=== TASK INPUTS ===
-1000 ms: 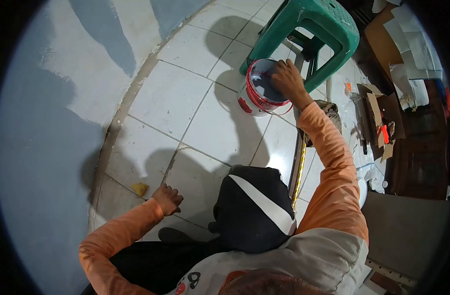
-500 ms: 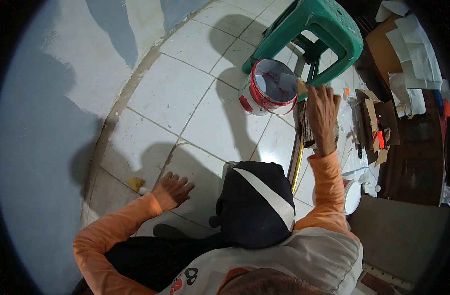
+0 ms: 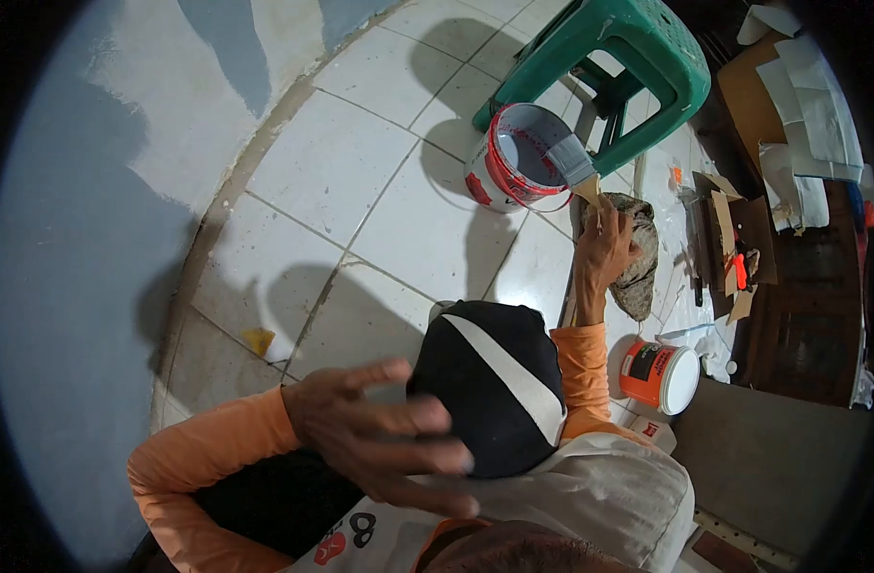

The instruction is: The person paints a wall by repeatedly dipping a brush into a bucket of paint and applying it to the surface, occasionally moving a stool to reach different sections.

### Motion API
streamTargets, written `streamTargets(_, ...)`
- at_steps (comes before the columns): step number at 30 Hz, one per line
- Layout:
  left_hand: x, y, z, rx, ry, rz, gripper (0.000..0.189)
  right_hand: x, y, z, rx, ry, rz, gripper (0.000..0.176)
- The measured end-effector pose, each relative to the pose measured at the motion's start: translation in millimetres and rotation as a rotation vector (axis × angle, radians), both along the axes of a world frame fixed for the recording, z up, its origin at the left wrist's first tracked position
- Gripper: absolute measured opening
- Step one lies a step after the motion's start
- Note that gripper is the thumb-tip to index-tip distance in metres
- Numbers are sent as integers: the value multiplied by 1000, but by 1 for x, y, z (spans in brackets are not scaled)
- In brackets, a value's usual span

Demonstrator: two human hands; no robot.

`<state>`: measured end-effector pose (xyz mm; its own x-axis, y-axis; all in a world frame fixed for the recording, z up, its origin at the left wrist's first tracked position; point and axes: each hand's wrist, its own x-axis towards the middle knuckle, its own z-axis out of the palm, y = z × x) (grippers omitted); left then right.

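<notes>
My right hand (image 3: 604,246) is closed round the handle of a wide paintbrush (image 3: 573,160), whose grey bristles are over the near right rim of the paint bucket (image 3: 502,186). Grey paint coats the inside of this white and red bucket, which stands on the tiled floor. My left hand (image 3: 384,435) hangs in the air beside my black-clad knee (image 3: 485,392), fingers spread and slightly blurred, holding nothing.
A green plastic stool (image 3: 638,48) stands behind the bucket. On the right are a crumpled cloth (image 3: 636,277), an orange and white tub (image 3: 681,379) and an open cardboard box (image 3: 724,239). A partly painted wall (image 3: 74,239) runs along the left.
My right hand has moved back and left with the brush, whose bristles now show more fully. My left hand has come right and nearer, its fingers spreading. The cloth and tub are less covered.
</notes>
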<state>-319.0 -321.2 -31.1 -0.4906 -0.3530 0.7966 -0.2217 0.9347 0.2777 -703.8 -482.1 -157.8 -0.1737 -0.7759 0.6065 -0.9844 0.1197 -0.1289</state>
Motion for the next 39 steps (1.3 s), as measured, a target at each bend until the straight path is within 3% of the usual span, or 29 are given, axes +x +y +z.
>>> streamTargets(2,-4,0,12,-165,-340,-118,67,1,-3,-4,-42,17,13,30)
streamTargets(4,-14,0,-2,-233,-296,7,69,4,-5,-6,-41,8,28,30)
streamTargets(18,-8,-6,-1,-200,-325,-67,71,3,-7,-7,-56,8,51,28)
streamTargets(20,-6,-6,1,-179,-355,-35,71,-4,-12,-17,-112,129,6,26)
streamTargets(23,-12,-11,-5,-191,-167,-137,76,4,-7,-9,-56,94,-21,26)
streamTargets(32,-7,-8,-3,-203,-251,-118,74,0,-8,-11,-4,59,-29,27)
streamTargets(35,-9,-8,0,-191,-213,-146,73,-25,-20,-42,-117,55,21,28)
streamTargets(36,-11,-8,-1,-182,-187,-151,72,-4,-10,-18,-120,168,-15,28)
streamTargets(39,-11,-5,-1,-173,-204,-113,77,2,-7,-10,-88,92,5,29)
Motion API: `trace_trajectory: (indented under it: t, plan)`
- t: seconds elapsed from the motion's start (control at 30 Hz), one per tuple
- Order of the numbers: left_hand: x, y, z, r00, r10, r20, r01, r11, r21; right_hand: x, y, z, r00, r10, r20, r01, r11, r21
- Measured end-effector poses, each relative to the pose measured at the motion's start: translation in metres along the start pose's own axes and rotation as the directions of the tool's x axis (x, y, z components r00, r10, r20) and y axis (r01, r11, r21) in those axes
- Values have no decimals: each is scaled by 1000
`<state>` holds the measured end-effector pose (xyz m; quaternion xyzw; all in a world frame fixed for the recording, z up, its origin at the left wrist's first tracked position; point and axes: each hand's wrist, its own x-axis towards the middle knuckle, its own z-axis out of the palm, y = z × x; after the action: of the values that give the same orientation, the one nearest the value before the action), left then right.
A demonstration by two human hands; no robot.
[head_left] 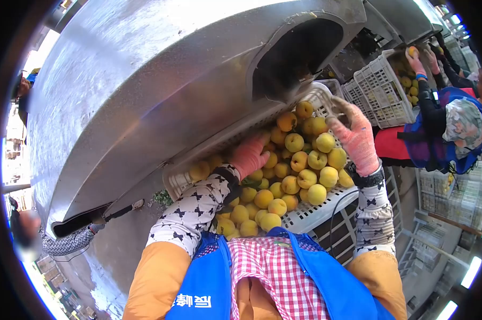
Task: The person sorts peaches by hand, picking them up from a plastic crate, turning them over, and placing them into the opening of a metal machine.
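Note:
Yellow peaches [306,178] fill a white plastic crate [326,205] in front of me. My left hand [249,156], in a pink glove, lies over the fruit near the crate's far side, thumb apart from the fingers. Its fingertips are partly hidden among the peaches. At the right end of the crate, my right hand [356,137] is raised by the rim in a dirty pink glove. Its fingers are curved and spread, with no fruit in them.
Behind the crate stands a large metal machine [161,80] with a dark opening [297,56]. To the right, a person in a blue vest [446,120] holds a peach [412,51] over another white crate [382,88]. Stacked crates [454,192] stand farther right.

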<state>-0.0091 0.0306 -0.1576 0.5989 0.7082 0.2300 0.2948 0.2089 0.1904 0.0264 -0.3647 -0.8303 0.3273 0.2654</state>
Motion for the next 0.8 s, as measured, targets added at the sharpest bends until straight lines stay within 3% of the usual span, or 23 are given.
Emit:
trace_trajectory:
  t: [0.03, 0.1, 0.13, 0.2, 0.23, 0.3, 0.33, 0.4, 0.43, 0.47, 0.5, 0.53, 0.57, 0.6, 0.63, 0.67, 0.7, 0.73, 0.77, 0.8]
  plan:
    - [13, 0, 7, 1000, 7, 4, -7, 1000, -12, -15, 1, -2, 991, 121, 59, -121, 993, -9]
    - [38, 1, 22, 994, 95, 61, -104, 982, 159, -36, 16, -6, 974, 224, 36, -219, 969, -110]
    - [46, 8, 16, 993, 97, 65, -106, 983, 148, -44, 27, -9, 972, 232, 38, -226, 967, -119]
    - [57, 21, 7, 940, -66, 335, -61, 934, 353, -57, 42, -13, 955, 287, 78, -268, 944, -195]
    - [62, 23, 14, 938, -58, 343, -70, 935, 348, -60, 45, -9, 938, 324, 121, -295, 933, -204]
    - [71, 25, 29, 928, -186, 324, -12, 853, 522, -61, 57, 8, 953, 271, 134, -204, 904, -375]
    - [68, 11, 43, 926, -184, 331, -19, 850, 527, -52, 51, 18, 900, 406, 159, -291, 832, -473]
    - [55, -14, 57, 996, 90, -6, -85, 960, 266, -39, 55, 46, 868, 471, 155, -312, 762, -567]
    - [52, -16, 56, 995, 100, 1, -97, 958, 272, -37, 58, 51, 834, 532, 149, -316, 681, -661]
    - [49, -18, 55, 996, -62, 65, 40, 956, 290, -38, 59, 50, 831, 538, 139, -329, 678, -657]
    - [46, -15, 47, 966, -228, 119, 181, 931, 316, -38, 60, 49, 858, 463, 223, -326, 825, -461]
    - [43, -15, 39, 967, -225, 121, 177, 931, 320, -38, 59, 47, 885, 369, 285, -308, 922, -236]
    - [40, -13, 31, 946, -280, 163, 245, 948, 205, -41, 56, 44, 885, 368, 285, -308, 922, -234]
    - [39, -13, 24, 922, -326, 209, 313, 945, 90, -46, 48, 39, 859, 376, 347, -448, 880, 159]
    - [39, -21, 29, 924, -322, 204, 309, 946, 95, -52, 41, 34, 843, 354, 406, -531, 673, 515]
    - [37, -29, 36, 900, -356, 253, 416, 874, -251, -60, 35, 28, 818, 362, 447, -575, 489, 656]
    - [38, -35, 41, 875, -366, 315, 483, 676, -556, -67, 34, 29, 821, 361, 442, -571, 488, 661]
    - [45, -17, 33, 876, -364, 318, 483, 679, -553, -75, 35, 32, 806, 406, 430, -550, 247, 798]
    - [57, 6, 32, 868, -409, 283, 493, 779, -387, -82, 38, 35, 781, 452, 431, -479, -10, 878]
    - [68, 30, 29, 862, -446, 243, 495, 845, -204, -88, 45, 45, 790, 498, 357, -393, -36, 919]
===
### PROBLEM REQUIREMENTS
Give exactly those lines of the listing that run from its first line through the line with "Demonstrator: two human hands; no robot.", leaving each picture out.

### RESPONSE AREA
-1000 ms: 
-500 ms: 
+0 ms: 

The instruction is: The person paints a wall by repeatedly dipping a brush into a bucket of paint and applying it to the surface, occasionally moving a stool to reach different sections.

### Motion API
streamTargets, written `streamTargets(_, ...)`
- at_steps (comes before the columns): step number at 30 Hz, one per line
- Layout:
  left_hand: x, y, z, rx, ry, rz, gripper (0.000..0.189)
  right_hand: x, y, z, rx, ry, rz, gripper (0.000..0.176)
- The measured end-effector pose, each relative to the pose measured at the motion's start: translation in millimetres and rotation as a rotation vector (axis × angle, radians), both along the axes of a world frame fixed for the recording, z up, its origin at the left wrist's first tracked position
- Gripper: absolute measured opening
- Step one lies a step after the motion's start
- Note that gripper is the thumb-tip to index-tip distance in metres
- Numbers are sent as integers: the value multiplied by 1000, but by 1 for x, y, z (spans in brackets are not scaled)
- In brackets, a value's usual span

Demonstrator: two human hands; no robot.

This completes the output for the exercise.